Diverticular disease-associated segmental colitis (SCAD) is a rare form of chronic colitis surrounding diverticula with rectal sparing. It affects 0.3-1.3% of all patients (pts) with diverticulitis, mainly men older than 60 years old. Clinical and histological features are similar both in SCAD and in inflammatory bowel disease (IBD). Association between SCAD and IBD is well documented in literature, although etiology is still unknown.


We evaluated the prevalence of SCAD (defined by clinical, endoscopic and histological features) in all IBD-Unit pts at Negrar Hospital (Verona-Italy) from January 2008 to October 2014 (598 pts, 298 females and 300 males).

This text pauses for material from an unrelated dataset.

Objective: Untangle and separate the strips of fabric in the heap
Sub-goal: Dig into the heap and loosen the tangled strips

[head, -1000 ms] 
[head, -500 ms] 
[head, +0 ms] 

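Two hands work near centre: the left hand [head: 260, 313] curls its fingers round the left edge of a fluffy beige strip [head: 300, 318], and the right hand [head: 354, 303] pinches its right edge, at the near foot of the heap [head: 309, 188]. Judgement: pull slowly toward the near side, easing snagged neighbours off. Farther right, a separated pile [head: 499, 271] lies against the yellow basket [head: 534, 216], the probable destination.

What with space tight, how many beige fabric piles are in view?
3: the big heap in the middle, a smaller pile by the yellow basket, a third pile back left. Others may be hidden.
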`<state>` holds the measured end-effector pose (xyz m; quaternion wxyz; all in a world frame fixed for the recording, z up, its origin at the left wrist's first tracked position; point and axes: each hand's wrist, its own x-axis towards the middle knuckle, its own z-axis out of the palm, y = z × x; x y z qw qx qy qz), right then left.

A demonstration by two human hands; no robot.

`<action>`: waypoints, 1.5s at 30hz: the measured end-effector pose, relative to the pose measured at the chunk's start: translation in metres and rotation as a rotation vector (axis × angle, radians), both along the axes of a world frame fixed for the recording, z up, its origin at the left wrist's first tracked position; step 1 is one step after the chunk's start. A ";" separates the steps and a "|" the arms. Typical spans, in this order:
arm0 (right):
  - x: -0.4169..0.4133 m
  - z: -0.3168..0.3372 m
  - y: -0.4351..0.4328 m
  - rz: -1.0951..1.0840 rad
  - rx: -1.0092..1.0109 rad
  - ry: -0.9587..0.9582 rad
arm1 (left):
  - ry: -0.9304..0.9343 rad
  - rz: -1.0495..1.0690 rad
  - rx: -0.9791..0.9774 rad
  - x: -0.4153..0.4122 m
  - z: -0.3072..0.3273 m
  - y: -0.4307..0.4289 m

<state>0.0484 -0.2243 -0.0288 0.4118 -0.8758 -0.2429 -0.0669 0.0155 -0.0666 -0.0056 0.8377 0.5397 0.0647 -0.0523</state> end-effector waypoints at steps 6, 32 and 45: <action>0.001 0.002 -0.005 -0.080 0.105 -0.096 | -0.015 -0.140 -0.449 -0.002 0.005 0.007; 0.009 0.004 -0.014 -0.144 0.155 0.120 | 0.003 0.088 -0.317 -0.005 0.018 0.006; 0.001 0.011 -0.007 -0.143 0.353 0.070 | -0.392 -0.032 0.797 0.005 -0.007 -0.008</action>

Diverticulosis was present in 89 IBD pts (15%). Out of them, 9 pts (10%) presented SCAD (5 females and 4 males; 8 ulcerative colitis (UC): 4 pancolitis, 2 left-sided, 2 distal; 1 left-sided Crohn's disease; mean age at diagnosis (Dg) 48 years old). Prevalence of SCAD was 1.5%. Dg of IBD and SCAD was concomitant in 4/9 patients (mean age 60 years old). First dg of SCAD followed by IBD occurred in 3/9 pts (mean age 66 years old), viceversa in 2/9 pts (mean age 49 years old). Corticosteroid-resistance recurred in 5/9 pts. Surgery was necessary in 2 pts for diverticulitis complications (perforation and abscesses). Symptoms were overall diarrhea, rectal bleeding and abdominal pain. Extraintestinal manifestations occurred in 2/9 pts (arthritis).

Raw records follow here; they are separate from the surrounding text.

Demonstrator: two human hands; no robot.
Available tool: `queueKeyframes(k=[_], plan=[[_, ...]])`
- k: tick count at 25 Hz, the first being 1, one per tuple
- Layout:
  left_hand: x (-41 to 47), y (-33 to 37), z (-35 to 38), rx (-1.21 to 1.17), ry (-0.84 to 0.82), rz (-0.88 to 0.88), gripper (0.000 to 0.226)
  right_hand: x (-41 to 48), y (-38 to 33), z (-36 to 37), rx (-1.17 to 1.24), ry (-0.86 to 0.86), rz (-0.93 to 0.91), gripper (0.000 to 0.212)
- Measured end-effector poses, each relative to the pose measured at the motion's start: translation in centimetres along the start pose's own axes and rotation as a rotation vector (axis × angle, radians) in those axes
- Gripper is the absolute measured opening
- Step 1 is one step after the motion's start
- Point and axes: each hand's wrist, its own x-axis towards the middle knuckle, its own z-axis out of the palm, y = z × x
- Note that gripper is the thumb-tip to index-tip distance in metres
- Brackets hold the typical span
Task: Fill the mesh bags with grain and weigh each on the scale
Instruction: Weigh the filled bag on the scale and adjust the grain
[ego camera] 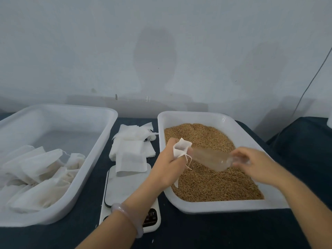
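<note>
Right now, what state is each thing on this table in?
mesh bag: gripped by left hand, above the grain.
clear scoop: held by right hand, tip at bag.
right tray: full of grain.
left tray: holds filled bags.
scale: empty bag overlapping its platform.

Two trays, left (100, 141) and right (239, 126), are smooth, faintly glossy white plastic. The scoop (208, 159) is clear plastic. The bags (129, 153) are thin matt white mesh cloth; the grain (215, 184) looks rough.
</note>
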Motion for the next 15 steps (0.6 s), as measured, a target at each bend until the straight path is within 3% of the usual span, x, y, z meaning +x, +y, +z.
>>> queueKeyframes(k=[4,5,7,10,13,15], plan=[[0.0,1.3,-3.0,-0.015,-0.172,0.118,0.044,0.6,-0.6,2.7,-0.151,-0.058,0.033,0.031],[0.0,1.6,-4.1,-0.015,-0.241,0.145,0.045,0.8,-2.0,2.5,-0.117,-0.007,-0.037,0.039],[-0.1,2.3,-6.3,-0.009,-0.35,0.165,0.044,0.7,-6.8,1.9,0.202,0.013,-0.252,0.046],[-0.7,3.0,-8.6,-0.012,-0.4,0.083,0.04,1.0,-13.9,3.2,0.566,-0.207,-0.488,0.033],[-1.5,2.7,-10.8,0.074,-0.395,0.08,0.036,2.0,-17.3,5.6,0.592,-0.186,-0.518,0.005],[-2.4,2.2,-12.6,0.211,-0.325,0.077,0.027,2.5,-18.0,6.9,0.532,-0.149,-0.475,0.004]])
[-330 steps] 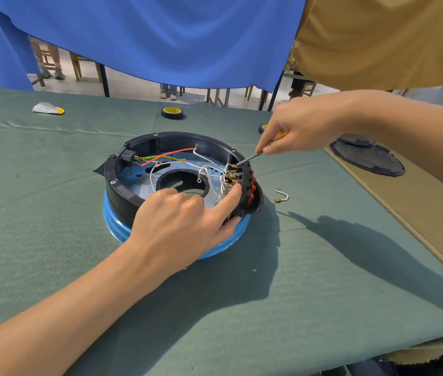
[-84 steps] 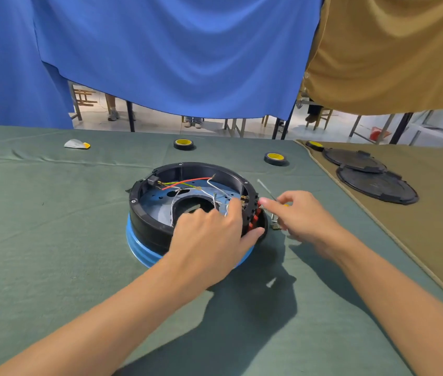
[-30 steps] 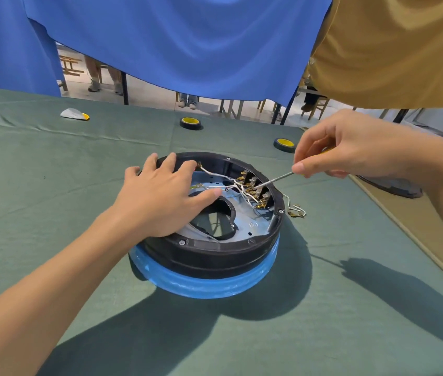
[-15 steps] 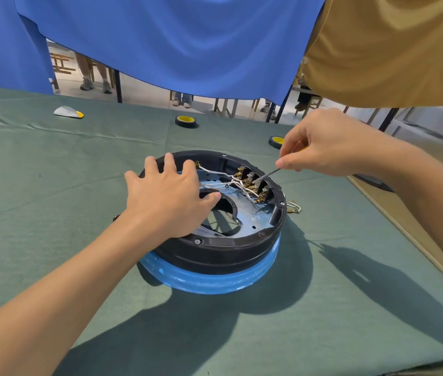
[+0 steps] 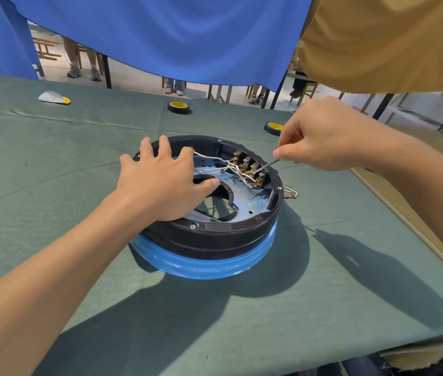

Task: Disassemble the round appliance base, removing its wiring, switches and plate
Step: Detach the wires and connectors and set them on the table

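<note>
base (image 5: 209, 234) on green cloth (image 5: 79, 164) | left hand (image 5: 160, 185) flat, pressing 9 o'clock rim | right hand (image 5: 323, 139) pinches screwdriver (image 5: 265, 166) at 2 o'clock switches (image 5: 250, 169) | loose wire (image 5: 291, 192) out, 3 o'clock | wiring (image 5: 215, 165), switches, plate (image 5: 244, 198) not yet removed: early stage

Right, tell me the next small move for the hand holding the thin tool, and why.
Probably turn the thin metal screwdriver to loosen the terminal under its tip. The right hand pinches it with the tip on the row of brass switch terminals inside the round black-and-blue appliance base, white wires are attached there, and the left hand lies flat on the base, steadying it.
</note>
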Demonstrator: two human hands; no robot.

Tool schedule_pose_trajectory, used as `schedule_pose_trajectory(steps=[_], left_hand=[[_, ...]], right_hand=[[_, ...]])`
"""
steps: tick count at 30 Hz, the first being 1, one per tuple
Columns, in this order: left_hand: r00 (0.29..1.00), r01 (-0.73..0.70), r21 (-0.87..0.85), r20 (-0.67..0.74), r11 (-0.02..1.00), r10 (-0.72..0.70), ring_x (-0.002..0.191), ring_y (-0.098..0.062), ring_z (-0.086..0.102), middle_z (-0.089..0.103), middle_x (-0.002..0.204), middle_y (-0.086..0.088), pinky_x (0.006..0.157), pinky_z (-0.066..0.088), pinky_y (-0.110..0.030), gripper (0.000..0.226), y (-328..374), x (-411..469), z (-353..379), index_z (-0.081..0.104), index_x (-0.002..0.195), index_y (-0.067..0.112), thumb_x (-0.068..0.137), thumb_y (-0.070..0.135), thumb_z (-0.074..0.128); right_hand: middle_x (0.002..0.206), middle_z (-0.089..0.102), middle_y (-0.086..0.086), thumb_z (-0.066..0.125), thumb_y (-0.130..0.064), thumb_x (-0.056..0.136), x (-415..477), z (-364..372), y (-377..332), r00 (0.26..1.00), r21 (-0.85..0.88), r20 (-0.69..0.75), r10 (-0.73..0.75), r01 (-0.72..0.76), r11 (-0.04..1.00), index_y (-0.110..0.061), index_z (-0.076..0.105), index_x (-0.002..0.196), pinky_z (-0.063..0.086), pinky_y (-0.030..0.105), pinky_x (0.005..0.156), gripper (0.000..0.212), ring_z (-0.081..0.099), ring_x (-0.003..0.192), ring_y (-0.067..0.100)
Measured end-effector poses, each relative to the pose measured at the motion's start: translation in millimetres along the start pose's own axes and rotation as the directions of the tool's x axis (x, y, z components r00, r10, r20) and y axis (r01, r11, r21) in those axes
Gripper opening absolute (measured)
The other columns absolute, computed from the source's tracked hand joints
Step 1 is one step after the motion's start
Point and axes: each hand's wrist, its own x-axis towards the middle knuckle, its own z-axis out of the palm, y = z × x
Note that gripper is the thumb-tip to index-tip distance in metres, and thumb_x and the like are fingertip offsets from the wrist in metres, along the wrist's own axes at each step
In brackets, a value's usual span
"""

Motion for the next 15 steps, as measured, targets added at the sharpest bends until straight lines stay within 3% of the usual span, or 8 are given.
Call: schedule_pose_trajectory(steps=[7,15], left_hand=[[1.000,-0.009,-0.002,-0.014,1.000,0.009,0.145,-0.034,0.007,0.012,0.159,-0.008,0.107,0.021,-0.059,0.079,-3.3,0.9,1.1,0.025,0.144,0.034,0.080,0.081,0.021],[0.998,0.000,-0.050,-0.067,0.999,-0.003,0.142,-0.030,0.016,0.028,0.152,-0.005,0.102,0.027,-0.057,0.078,-6.3,0.0,1.8,0.032,0.139,0.030,0.080,0.079,0.024]], right_hand=[[0.059,0.061,-0.018,0.068,-0.029,0.087,-2.0,-1.0,4.4,0.999,0.045,-0.035,0.014,-0.013,0.999,-0.019,0.077,0.080,0.037,0.017,0.051,0.015,0.057,0.061,0.001],[0.058,0.062,-0.018,0.067,-0.031,0.088,-0.6,8.3,11.2,0.999,0.071,-0.033,0.024,-0.021,0.997,-0.021,0.077,0.082,0.033,0.010,0.046,0.016,0.058,0.056,-0.003]])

In our cohort of study IBD pts with SCAD had a later onset of disease and a worse clinical course, with higher risk of surgery and reduced response to conventional treatments. SCAD was more frequent in pts affected by UC. Further evaluations are needed in order to identify the best treatment options and prevent surgery.